Neutrophil senescence imparts sexual dimorphism in cancer
Description
Sex disparities is epidemiologically linked to non-reproductive cancer exampled by the difference of bladder cancer incidence, prognosis and mobility between sexes. In the past, great attention has been paid to the effectors of sex chromosome associated genes and hormones, yet how the intrinsic microbiome difference between the sexes orchestrates immune system to influence the sex disparities of tumors remains unclear.
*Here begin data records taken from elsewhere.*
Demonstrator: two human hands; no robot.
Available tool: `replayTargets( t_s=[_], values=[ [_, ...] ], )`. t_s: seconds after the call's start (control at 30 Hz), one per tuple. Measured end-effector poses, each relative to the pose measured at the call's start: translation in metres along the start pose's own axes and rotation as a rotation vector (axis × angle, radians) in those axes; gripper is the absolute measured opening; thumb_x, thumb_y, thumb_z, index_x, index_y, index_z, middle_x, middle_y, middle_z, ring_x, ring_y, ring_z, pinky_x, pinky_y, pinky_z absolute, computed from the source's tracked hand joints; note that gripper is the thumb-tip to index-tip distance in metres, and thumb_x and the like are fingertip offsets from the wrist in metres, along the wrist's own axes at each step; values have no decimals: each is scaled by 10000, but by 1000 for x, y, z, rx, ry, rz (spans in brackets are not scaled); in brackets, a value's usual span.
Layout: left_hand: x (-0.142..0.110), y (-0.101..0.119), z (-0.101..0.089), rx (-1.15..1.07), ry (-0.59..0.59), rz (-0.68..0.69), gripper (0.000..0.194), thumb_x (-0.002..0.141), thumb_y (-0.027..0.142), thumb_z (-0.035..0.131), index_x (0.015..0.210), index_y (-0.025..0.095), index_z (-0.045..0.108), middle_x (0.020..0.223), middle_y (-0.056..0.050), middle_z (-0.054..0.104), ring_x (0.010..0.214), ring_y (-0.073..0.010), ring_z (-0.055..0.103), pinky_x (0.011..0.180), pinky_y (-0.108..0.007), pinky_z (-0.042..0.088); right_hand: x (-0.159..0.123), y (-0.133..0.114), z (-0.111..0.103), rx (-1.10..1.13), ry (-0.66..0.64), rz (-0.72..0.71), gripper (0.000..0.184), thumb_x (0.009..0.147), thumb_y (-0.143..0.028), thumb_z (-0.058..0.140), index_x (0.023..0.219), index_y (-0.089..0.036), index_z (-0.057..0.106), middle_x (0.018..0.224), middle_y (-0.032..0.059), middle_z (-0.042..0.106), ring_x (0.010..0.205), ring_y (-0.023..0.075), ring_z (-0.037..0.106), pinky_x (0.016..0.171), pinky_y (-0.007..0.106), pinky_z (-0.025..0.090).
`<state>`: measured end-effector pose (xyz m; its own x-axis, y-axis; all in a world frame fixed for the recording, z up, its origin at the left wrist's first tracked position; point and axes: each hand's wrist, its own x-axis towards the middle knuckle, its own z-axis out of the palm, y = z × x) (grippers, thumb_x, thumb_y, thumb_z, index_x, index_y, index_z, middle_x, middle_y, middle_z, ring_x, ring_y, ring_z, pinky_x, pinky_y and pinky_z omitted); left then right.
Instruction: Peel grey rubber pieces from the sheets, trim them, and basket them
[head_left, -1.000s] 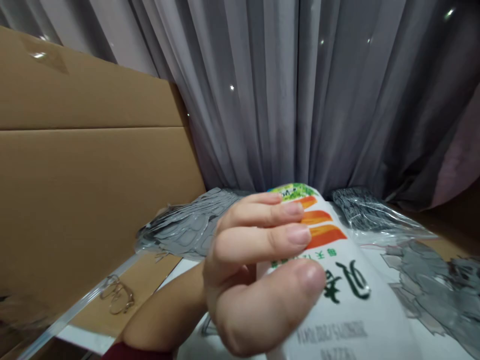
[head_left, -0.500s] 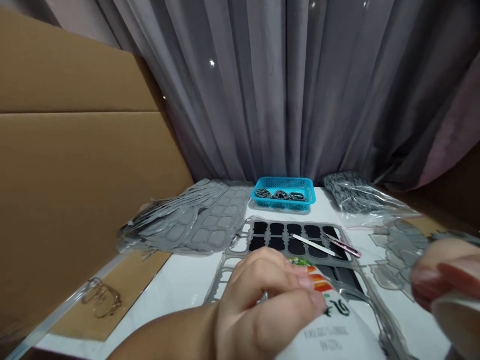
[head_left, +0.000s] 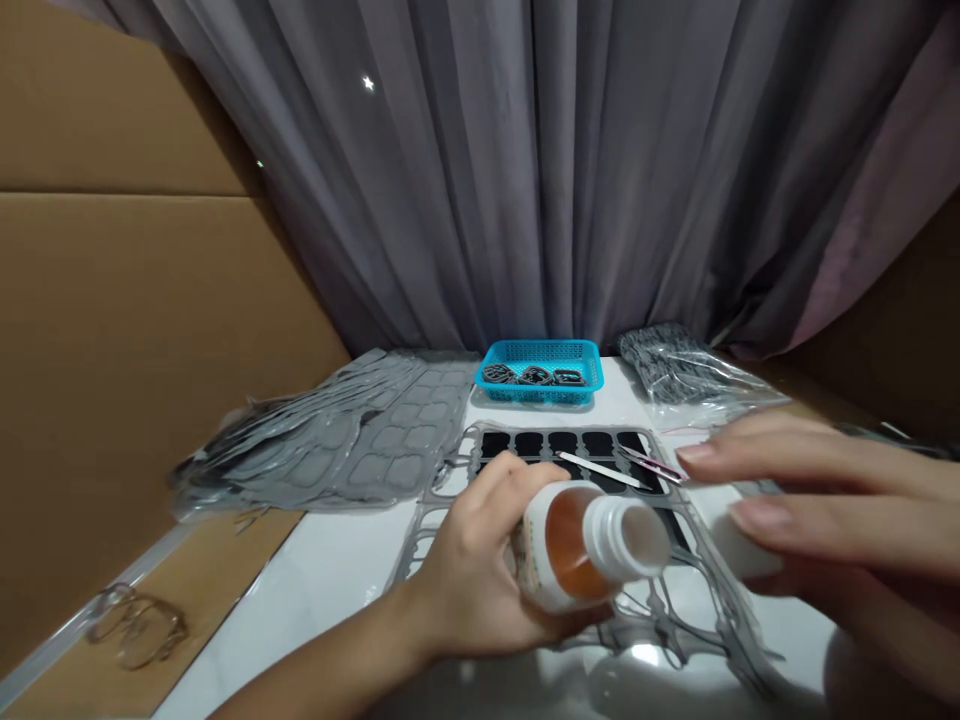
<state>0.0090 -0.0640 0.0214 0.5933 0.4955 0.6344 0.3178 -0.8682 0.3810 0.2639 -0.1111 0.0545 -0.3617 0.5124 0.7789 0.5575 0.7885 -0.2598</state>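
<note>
My left hand (head_left: 480,570) is wrapped round an open plastic bottle (head_left: 574,545) with orange liquid in it and a pale printed label. The bottle tilts, its uncapped white mouth facing me and to the right. On the right, my blurred right hand (head_left: 840,520) has its fingers around a white bottle cap (head_left: 750,545), partly hidden by them. Beneath the hands lies a grey die-cut sheet (head_left: 427,500) with black shaped pieces. A white stick-like tool (head_left: 604,470) and pink tweezers (head_left: 652,465) rest on it.
A blue basket (head_left: 540,390) with several dark patterned pieces stands at the back. To its left is a stack of grey cut-out sheets (head_left: 337,430); to its right, a clear bag (head_left: 675,370) of dark pieces. Glasses (head_left: 139,625) lie on cardboard at left. Cardboard walls flank the table.
The bottle has come down from its raised, upturned tilt, and its mouth now shows. My right hand has moved left towards it with the cap. The view has shifted slightly.
</note>
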Motion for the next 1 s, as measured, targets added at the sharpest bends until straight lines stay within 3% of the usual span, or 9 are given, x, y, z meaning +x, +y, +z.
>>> replayTargets(
  t_s=[0.1, 0.23, 0.43, 0.53, 0.6, 0.7, 0.83, 0.9, 1.0],
  values=[
    [0, -7, 6, 44, -49, -86, 595, 606, 364, 802, 1094, 208, 499, 972, -33, 593, 801, -162, 512, 692, -278, 471, 6, -2, 9, 55, -103, -41, 419, 821, -164, 615, 1192, -355, 582, 1128, -20, 662, 991, 151, 632, 769, 227, 560],
    [-3, -11, 11, 61, -90, -130, 596, 610, 365, 793, 1098, 214, 486, 993, -25, 586, 824, -167, 508, 722, -291, 469, 4, 2, 22, 157, -167, -32, 400, 846, -87, 551, 1202, -268, 571, 1225, 25, 605, 1062, 156, 577, 831, 265, 537],
    [-9, -19, 13, 145, -116, -189, 558, 619, 353, 775, 1080, 218, 491, 973, -24, 585, 824, -182, 515, 708, -307, 476, 12, 3, 28, -25, -278, -121, 334, 877, -76, 492, 1181, -194, 561, 1181, 74, 620, 1051, 170, 557, 825, 281, 496],
    [-13, -26, 15, 204, -108, -214, 549, 628, 353, 759, 1089, 213, 496, 961, -35, 578, 829, -193, 527, 708, -321, 481, 12, 2, 37, -165, -280, -39, 230, 901, -175, 483, 1106, -181, 587, 1030, 84, 663, 886, 170, 614, 693, 264, 491],
    [-16, -30, 18, 244, -110, -231, 525, 647, 378, 738, 1087, 208, 506, 940, -43, 567, 821, -199, 533, 703, -331, 484, 10, 0, 46, -281, -285, 28, 184, 904, -280, 487, 950, -166, 625, 815, 67, 673, 684, 167, 617, 559, 263, 447],
    [-21, -34, 21, 280, -116, -250, 483, 663, 394, 715, 1062, 201, 524, 918, -52, 556, 810, -205, 542, 691, -336, 489, 11, -2, 59, -484, -280, 96, 359, 908, -402, 445, 670, -176, 591, 509, 22, 571, 441, 169, 532, 425, 275, 306],
    [-23, -35, 19, 247, -132, -284, 522, 636, 380, 741, 1074, 210, 514, 930, -49, 548, 814, -201, 555, 694, -323, 495, 18, 0, 61, -540, -341, 224, 540, 934, -476, 314, 540, -190, 548, 441, 33, 559, 379, 176, 521, 399, 276, 247],
    [-24, -35, 18, 232, -134, -307, 564, 618, 395, 759, 1087, 211, 507, 940, -49, 543, 819, -203, 557, 699, -327, 497, 20, 3, 54, -417, -346, 298, 531, 941, -485, 279, 656, -186, 611, 555, 46, 635, 458, 176, 580, 418, 266, 329],
    [-25, -37, 17, 222, -124, -329, 601, 604, 394, 771, 1107, 211, 497, 956, -50, 541, 833, -210, 558, 709, -335, 496, 18, 5, 43, -151, -304, 254, 341, 943, -397, 370, 1136, -199, 571, 992, 69, 697, 821, 176, 668, 643, 264, 502]
  ],
)
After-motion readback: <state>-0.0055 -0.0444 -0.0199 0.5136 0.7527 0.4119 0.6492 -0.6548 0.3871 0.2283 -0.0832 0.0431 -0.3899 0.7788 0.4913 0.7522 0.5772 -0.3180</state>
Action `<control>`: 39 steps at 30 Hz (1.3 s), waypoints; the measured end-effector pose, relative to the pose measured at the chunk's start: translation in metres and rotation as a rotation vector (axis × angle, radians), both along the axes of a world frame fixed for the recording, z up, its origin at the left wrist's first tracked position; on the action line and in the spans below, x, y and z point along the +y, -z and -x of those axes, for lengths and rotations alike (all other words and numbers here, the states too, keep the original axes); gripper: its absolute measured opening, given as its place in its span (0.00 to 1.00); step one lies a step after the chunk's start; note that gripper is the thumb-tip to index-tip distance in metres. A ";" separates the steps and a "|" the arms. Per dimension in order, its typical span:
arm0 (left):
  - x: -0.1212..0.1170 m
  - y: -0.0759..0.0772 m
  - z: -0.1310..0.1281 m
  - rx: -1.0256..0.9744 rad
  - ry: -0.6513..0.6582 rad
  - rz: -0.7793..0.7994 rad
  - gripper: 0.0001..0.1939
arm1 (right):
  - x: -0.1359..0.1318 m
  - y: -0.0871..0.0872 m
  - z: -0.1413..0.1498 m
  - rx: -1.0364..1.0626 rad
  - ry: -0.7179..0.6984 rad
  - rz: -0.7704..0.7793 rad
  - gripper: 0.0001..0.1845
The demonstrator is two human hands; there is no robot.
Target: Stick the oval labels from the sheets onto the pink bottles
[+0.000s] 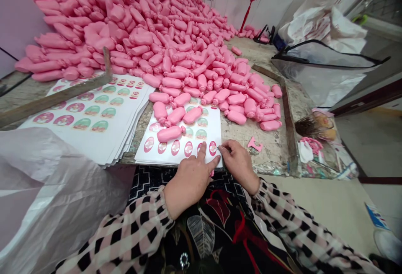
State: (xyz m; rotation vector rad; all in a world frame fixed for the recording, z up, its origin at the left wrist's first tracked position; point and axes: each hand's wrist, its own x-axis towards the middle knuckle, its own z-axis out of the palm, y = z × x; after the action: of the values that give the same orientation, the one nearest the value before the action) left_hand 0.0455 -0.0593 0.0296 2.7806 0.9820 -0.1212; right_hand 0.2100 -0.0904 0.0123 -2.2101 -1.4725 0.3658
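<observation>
My left hand (191, 177) rests over the front edge of a white sticker sheet (166, 157). Its index finger and thumb stretch out onto the sheet, while the other fingers curl under. A bit of pink plastic, seemingly the neck of a small pink bottle (212, 173), shows beneath that hand; the rest is hidden. My right hand (239, 164) is closed in a pinch at the sheet's right edge, beside an oval pink sticker (212, 148). Something tiny and dark shows at its fingertips, too small to name. Several pink bottles (171, 133) lie on the sheet's upper part.
A large heap of pink bottles (176, 35) covers the table's back. At left, a wooden strip (56, 98) lies across a stack of sticker sheets (103, 148). A pink plastic piece (255, 144) lies right of my hand, before a wooden edge strip (289, 127). Plastic bags (320, 73) stand beyond.
</observation>
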 end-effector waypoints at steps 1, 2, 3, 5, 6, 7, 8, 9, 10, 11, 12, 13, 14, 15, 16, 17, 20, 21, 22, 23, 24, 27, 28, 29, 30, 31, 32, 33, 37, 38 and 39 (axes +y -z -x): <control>0.000 0.000 0.000 0.001 0.003 0.001 0.29 | 0.001 -0.002 -0.001 -0.016 -0.015 0.018 0.10; 0.000 0.000 0.000 0.001 0.008 0.003 0.29 | 0.003 -0.005 -0.002 -0.027 -0.031 0.038 0.10; 0.000 -0.001 0.000 -0.001 0.013 0.005 0.29 | 0.005 -0.007 -0.003 -0.033 -0.048 0.061 0.10; 0.000 -0.001 0.000 -0.013 0.014 0.003 0.30 | 0.008 -0.010 -0.006 -0.034 -0.070 0.100 0.12; 0.000 -0.001 0.000 -0.022 0.011 0.000 0.30 | 0.010 -0.011 -0.007 -0.034 -0.073 0.116 0.14; 0.000 -0.001 -0.001 -0.029 0.007 -0.003 0.31 | 0.012 -0.011 -0.008 -0.039 -0.070 0.128 0.15; 0.000 -0.001 -0.001 -0.032 0.003 -0.003 0.31 | 0.013 -0.011 -0.008 -0.049 -0.058 0.137 0.16; 0.000 -0.001 -0.002 -0.030 -0.001 0.000 0.32 | 0.014 -0.012 -0.007 -0.064 -0.043 0.145 0.16; 0.000 -0.001 -0.002 -0.026 -0.005 0.006 0.32 | 0.014 -0.013 -0.006 -0.082 -0.028 0.150 0.16; 0.000 -0.002 -0.002 -0.021 -0.005 0.014 0.32 | 0.015 -0.015 -0.004 -0.102 -0.019 0.151 0.15; 0.000 -0.003 -0.002 -0.015 -0.003 0.022 0.33 | 0.015 -0.017 -0.003 -0.124 -0.019 0.149 0.15; 0.000 -0.003 -0.002 -0.011 0.000 0.027 0.33 | 0.015 -0.019 -0.001 -0.147 -0.028 0.141 0.14; 0.001 -0.004 -0.002 -0.008 0.002 0.030 0.34 | 0.016 -0.022 0.000 -0.171 -0.042 0.129 0.13; 0.001 -0.004 -0.002 -0.006 0.002 0.031 0.34 | 0.016 -0.025 0.002 -0.194 -0.056 0.117 0.12; 0.001 -0.005 -0.002 -0.004 0.003 0.031 0.35 | 0.016 -0.028 0.003 -0.215 -0.066 0.106 0.11; 0.002 -0.005 -0.001 -0.003 0.005 0.034 0.34 | 0.017 -0.031 0.004 -0.231 -0.074 0.101 0.11; 0.001 -0.005 -0.001 -0.005 0.006 0.048 0.33 | 0.018 -0.041 0.006 -0.250 -0.082 0.078 0.12; 0.001 -0.005 -0.001 -0.007 0.002 0.050 0.32 | 0.018 -0.045 0.005 -0.244 -0.079 0.064 0.12; 0.000 -0.005 -0.001 -0.010 -0.003 0.051 0.32 | 0.019 -0.048 0.004 -0.232 -0.073 0.048 0.12; 0.000 -0.005 -0.001 -0.016 -0.008 0.050 0.31 | 0.018 -0.051 0.003 -0.215 -0.063 0.031 0.13; 0.000 -0.006 -0.001 -0.022 -0.013 0.052 0.30 | 0.018 -0.053 0.001 -0.193 -0.053 0.018 0.13; 0.001 -0.008 0.002 -0.071 -0.023 0.095 0.28 | 0.015 -0.053 -0.007 -0.089 -0.021 -0.003 0.14; 0.002 -0.009 0.004 -0.112 -0.025 0.129 0.27 | 0.014 -0.052 -0.010 -0.034 -0.006 -0.019 0.15; 0.004 -0.010 0.006 -0.170 -0.027 0.179 0.27 | 0.013 -0.050 -0.012 0.034 0.013 -0.047 0.15; 0.006 -0.012 0.008 -0.249 -0.034 0.248 0.26 | 0.011 -0.048 -0.014 0.116 0.032 -0.087 0.15; 0.008 -0.014 0.010 -0.352 -0.054 0.338 0.26 | 0.010 -0.046 -0.015 0.209 0.049 -0.139 0.15; 0.010 -0.015 0.012 -0.475 -0.099 0.448 0.25 | 0.008 -0.045 -0.015 0.307 0.059 -0.196 0.15; 0.013 -0.017 0.013 -0.606 -0.165 0.587 0.25 | 0.007 -0.045 -0.013 0.404 0.064 -0.250 0.15; 0.022 -0.017 0.013 -1.096 -0.503 1.330 0.27 | 0.002 -0.049 0.009 0.660 0.010 -0.301 0.14; 0.023 -0.016 0.012 -1.195 -0.567 1.489 0.28 | 0.000 -0.050 0.017 0.686 -0.017 -0.278 0.14; 0.025 -0.015 0.011 -1.285 -0.618 1.610 0.29 | -0.001 -0.051 0.024 0.699 -0.044 -0.254 0.13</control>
State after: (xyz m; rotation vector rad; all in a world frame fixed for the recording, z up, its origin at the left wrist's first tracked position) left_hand 0.0350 -0.0347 0.0450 0.6773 0.6696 0.5893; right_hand 0.1864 -0.0915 0.0628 -1.6070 -1.1012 0.8165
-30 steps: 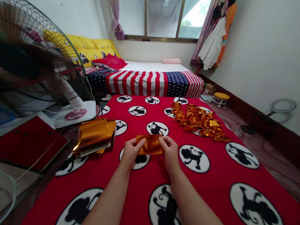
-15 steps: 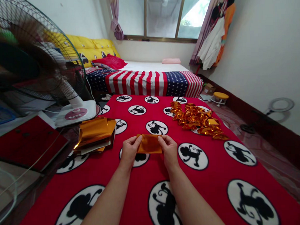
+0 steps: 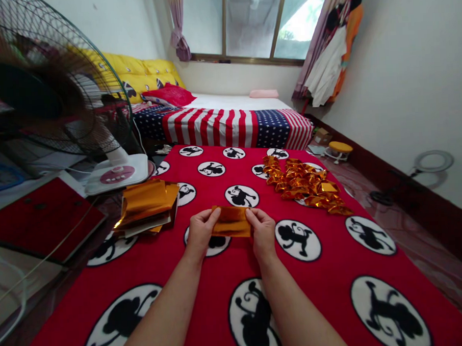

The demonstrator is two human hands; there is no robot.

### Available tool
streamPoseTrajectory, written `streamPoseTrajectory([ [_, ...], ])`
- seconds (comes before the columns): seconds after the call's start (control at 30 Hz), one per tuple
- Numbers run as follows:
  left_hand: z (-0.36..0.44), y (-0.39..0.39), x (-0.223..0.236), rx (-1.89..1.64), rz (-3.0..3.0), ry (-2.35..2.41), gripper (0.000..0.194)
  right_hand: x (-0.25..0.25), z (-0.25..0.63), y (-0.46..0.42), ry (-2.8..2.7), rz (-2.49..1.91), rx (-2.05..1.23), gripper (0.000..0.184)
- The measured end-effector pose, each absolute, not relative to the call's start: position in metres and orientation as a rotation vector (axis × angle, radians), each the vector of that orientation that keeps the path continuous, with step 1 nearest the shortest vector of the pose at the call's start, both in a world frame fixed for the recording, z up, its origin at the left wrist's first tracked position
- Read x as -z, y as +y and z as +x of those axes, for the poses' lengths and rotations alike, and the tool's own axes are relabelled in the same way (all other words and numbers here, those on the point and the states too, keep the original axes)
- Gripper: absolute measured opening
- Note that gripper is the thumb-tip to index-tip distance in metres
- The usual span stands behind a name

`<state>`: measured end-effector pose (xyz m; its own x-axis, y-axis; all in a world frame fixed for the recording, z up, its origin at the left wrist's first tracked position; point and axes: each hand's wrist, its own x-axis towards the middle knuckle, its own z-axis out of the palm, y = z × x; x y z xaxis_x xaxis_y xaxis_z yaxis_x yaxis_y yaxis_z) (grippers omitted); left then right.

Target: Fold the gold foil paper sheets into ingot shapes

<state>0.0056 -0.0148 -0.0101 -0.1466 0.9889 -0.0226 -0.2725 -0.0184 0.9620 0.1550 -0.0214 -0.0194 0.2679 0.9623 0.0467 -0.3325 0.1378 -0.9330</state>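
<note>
Between my two hands a small folded sheet of shiny gold foil paper is held out flat, its long side running left to right. My left hand pinches its left end, thumb on top. At the right end, my right hand grips it the same way, with the fingers behind. To the left lies a loose stack of gold foil sheets. Over on the right, several folded gold foil pieces sit in rows on the red cloth, which has monkey prints in white circles.
A fan with blurred blades stands at the left on a white base, beside a red-fronted cabinet. Behind the cloth is a bed with a striped, starred cover. A yellow stool stands at the right wall.
The gold foil paper and my right hand have shifted very slightly to the right. Both hands keep their hold on its ends; the stack and the folded pieces stay put.
</note>
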Motion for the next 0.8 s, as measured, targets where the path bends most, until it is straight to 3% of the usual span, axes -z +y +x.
streamPoseTrajectory([
  [0.27, 0.005, -0.012, 0.015, -1.414, 1.069, 1.180, 0.033, 0.020, 0.154, -0.021, -0.829, -1.000, -1.041, 0.025],
  [0.47, 0.003, -0.016, 0.014, -1.363, 1.515, 1.598, 0.032, 0.019, 0.156, -0.021, -1.087, -1.292, -0.764, 0.029],
  [0.67, 0.003, -0.024, 0.007, -0.940, 1.770, 2.112, 0.035, 0.014, 0.161, -0.025, -1.442, -1.724, -0.357, 0.025],
  [0.8, 0.004, -0.025, 0.005, -0.734, 1.861, 2.210, 0.031, 0.012, 0.160, -0.026, -1.599, -1.837, -0.174, 0.019],
])
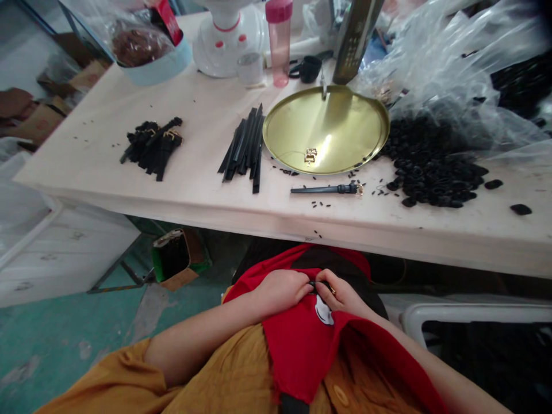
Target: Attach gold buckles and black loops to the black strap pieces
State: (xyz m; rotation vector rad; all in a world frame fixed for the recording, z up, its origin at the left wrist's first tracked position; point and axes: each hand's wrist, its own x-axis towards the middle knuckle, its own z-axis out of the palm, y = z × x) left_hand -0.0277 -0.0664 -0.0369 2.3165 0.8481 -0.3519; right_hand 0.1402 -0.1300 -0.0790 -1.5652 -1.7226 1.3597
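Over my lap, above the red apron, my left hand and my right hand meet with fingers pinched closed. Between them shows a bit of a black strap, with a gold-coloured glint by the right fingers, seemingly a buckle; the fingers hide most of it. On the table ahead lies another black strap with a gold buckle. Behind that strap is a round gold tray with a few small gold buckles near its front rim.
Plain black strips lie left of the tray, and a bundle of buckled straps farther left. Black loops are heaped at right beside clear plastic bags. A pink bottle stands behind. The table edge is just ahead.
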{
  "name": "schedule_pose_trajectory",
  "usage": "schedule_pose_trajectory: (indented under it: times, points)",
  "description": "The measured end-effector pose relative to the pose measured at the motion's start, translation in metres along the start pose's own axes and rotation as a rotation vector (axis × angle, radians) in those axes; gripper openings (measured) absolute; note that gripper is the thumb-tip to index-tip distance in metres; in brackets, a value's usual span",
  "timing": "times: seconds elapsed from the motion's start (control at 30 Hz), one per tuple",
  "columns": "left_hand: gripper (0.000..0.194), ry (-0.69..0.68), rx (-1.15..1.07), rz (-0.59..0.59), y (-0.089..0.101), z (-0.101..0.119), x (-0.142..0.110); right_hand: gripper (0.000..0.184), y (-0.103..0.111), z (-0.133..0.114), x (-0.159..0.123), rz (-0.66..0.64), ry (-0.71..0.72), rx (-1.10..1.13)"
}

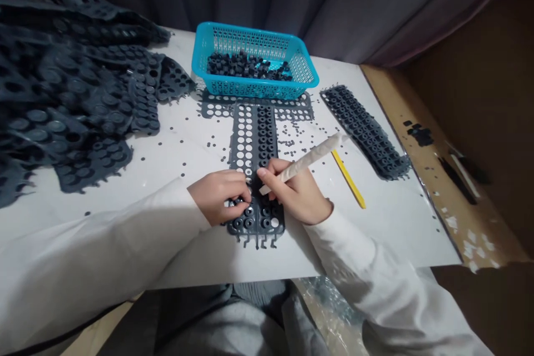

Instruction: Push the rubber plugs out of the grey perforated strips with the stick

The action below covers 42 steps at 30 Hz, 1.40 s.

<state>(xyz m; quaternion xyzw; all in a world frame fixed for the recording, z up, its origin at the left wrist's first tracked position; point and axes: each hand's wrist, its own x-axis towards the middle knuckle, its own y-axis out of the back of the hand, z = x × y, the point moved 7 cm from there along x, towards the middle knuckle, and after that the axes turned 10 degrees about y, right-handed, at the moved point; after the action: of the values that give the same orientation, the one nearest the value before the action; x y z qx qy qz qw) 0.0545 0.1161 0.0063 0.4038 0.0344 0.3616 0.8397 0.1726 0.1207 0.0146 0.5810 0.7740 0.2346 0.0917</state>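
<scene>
A dark rubber strip [255, 139] with rows of round holes and small black rings lies lengthwise on the white table in front of me. My left hand [220, 194] rests on its near left part, fingers curled and pressing down on the strip. My right hand [297, 192] grips a white wrapped stick tool [306, 160] like a pen, its tip touching the strip near my left fingertips. The near end of the strip [257, 228] pokes out below both hands.
A turquoise basket [306, 69] with several small black rings stands at the back. A heap of dark rubber sheets [70, 94] fills the left. Another strip [365, 130] and a yellow stick [349, 179] lie to the right. Tiny punched dots litter the table [400, 222].
</scene>
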Motion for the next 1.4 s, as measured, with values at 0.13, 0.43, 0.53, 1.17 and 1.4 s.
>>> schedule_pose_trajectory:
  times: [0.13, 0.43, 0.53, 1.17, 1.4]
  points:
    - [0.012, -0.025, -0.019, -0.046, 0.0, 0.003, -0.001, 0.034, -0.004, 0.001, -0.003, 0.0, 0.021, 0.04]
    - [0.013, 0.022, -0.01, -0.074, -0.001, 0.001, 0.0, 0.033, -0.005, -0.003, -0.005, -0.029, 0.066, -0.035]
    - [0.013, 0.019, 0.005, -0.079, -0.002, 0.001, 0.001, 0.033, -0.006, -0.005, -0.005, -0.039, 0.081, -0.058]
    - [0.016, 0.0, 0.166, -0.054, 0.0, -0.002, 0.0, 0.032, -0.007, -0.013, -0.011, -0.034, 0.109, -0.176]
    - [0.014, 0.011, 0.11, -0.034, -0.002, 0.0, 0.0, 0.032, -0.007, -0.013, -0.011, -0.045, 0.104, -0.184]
Here, we integrated cross-species single-cell RNA sequencing (scRNA-seq) data of human and mouse bladder tumor-infiltrating immune cells and identified a lipocalin-2+ (LCN2+) senescence-like neutrophil (LSLN) subpopulation that exclusively present in the male tumor microenvironment, and predict a poor prognosis for male patients with bladder cancer. By selective depletion of this senescence-like neutrophils, we demonstrate that LSLNs exert a potent immunosuppressive function to impair T cell activity, and thereby limiting anti-tumor immunity. More importantly, the differently enriched LSLNs between sexes was attributed to a gut anaerobic bacterium, Alistipes shahii, which populates in females rather than males. We show that A. shahii-associated metabolite lurasidone directly target LCN2 in LSLNs. By freeing Fe2+, lurasidone induced ferroptosis; thus, eliminating this neutrophil subset and promoting antitumor immunity in females. While males lacking A. shahii and its associated metabolite lurasidone led to the survival of LSLNs. Together, our findings unveil a novel mechanism involving the microbiota-lurasidone-LCN2 circuit, which operates independently of sex hormones and chromosomes, contributing to the sexual dimorphism in bladder cancer. Importantly, these findings underscore the therapeutic potential of lurasidone, an FDA-approved drug, for male cancer patients.